Using the listing below, copy every line that mentions "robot".

----------------------------------------

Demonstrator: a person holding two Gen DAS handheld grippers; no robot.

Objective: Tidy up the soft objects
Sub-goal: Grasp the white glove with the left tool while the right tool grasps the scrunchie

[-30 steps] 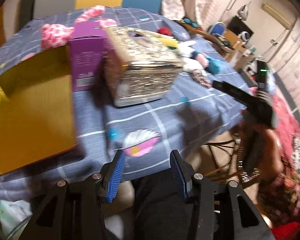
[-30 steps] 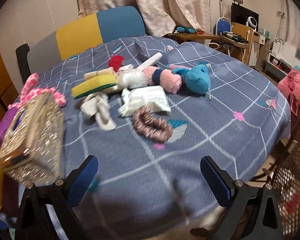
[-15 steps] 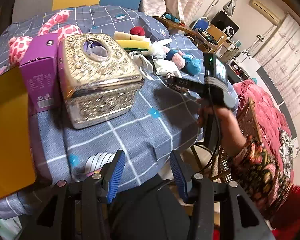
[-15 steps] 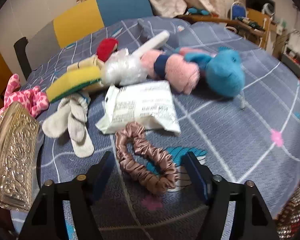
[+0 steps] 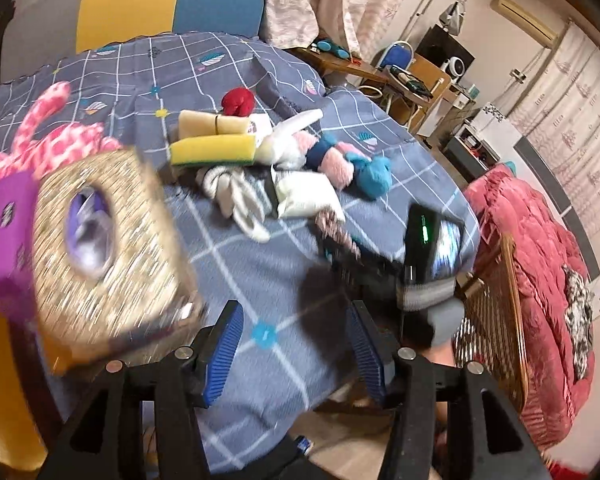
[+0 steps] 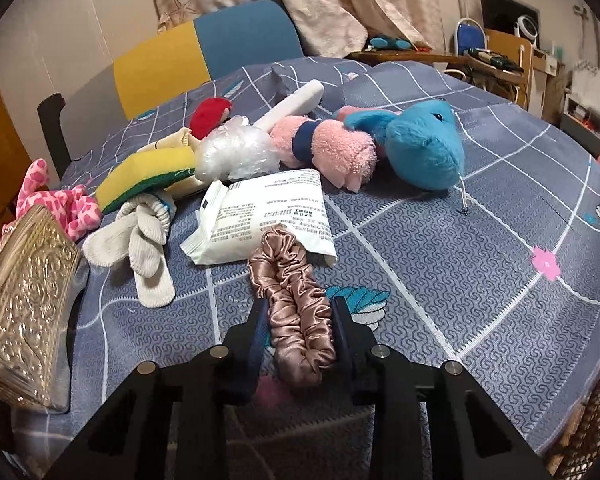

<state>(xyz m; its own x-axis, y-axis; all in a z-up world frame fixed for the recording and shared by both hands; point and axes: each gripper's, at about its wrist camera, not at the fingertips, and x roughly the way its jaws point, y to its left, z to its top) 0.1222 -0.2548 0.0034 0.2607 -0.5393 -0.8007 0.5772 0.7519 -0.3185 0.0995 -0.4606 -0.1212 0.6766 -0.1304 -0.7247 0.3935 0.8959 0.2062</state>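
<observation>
Blue-grey checked cloth covers the surface (image 6: 480,240) you are working over, and the pile of soft things sits along its far half. Half a second ago your right claw (image 6: 298,312) stood wide with the scrunchie lying loose ahead of it; now its fingers have narrowed onto both flanks of the pink satin scrunchie (image 6: 296,300), which bulges up between them. It reads as gripped, though the scrunchie looks to be resting on the cloth, with its far end touching the white packet (image 6: 260,216).

That puts the first pick at hand, I judge, with everything else unsorted. Going down in size: the embossed gold box (image 6: 24,304) at the left edge has not been touched; the blue plush toy (image 6: 424,152) and the rolled pink towel (image 6: 332,148) lie against each other at the back; the yellow-and-green sponge (image 6: 148,176) sits beside the crinkled clear bag (image 6: 236,152); the cream socks (image 6: 140,240) are sprawled just left of the packet.

Your left claw (image 5: 296,352) has swung from looking across the gold box toward the pile, and the blur says it is moving fast. It hangs half-wide above the cloth's near edge and holds nothing.

Lift the scrunchie straight up before you carry it, since satin slips and the packet may drag along.
</observation>
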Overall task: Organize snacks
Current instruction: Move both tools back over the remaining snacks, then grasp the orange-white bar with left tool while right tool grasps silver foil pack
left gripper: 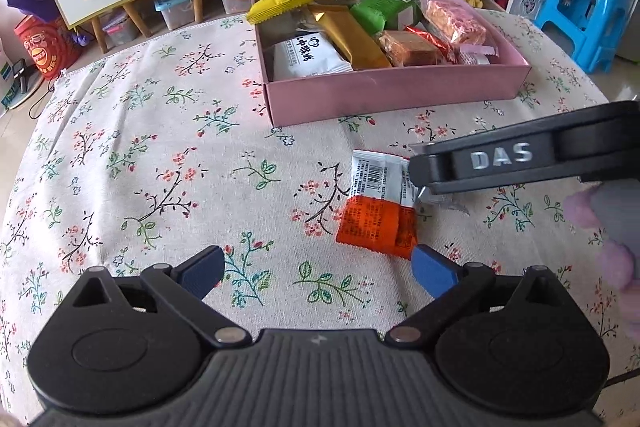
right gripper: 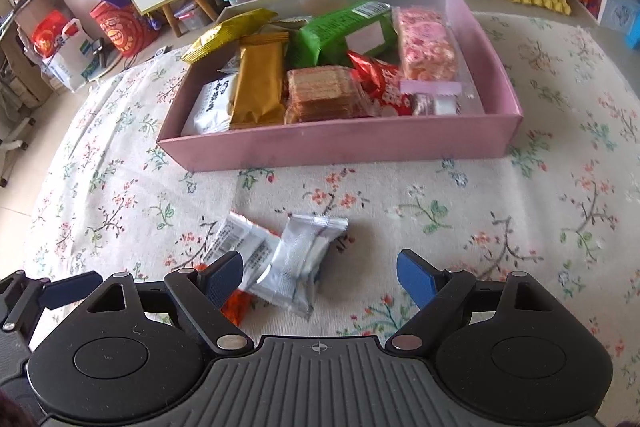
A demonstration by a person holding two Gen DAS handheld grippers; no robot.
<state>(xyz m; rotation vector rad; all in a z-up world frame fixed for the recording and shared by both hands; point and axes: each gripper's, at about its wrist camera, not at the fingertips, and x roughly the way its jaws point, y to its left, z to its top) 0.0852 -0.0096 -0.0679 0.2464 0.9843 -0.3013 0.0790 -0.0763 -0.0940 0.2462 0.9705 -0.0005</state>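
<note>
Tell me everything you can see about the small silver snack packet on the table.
The silver packet is a small pillow-shaped foil wrapper, crinkled and shiny, with crimped ends and a faint white panel. It lies flat on the floral tablecloth, in front of the pink box and apart from it. One end rests on the orange-and-white packet. It sits between the open fingers of the right tool, which do not grip it.

room: we see bare tablecloth (right gripper: pixel 500 211) right of the silver packet (right gripper: pixel 298 263); block: pink box (right gripper: pixel 344 147) wall beyond; orange packet (left gripper: pixel 376 227) alongside
</note>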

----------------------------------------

OUTPUT BELOW ->
Demonstrator: a person holding two Gen DAS handheld grippers; no robot.
A demonstration by a person holding two Gen DAS handheld grippers; no robot.

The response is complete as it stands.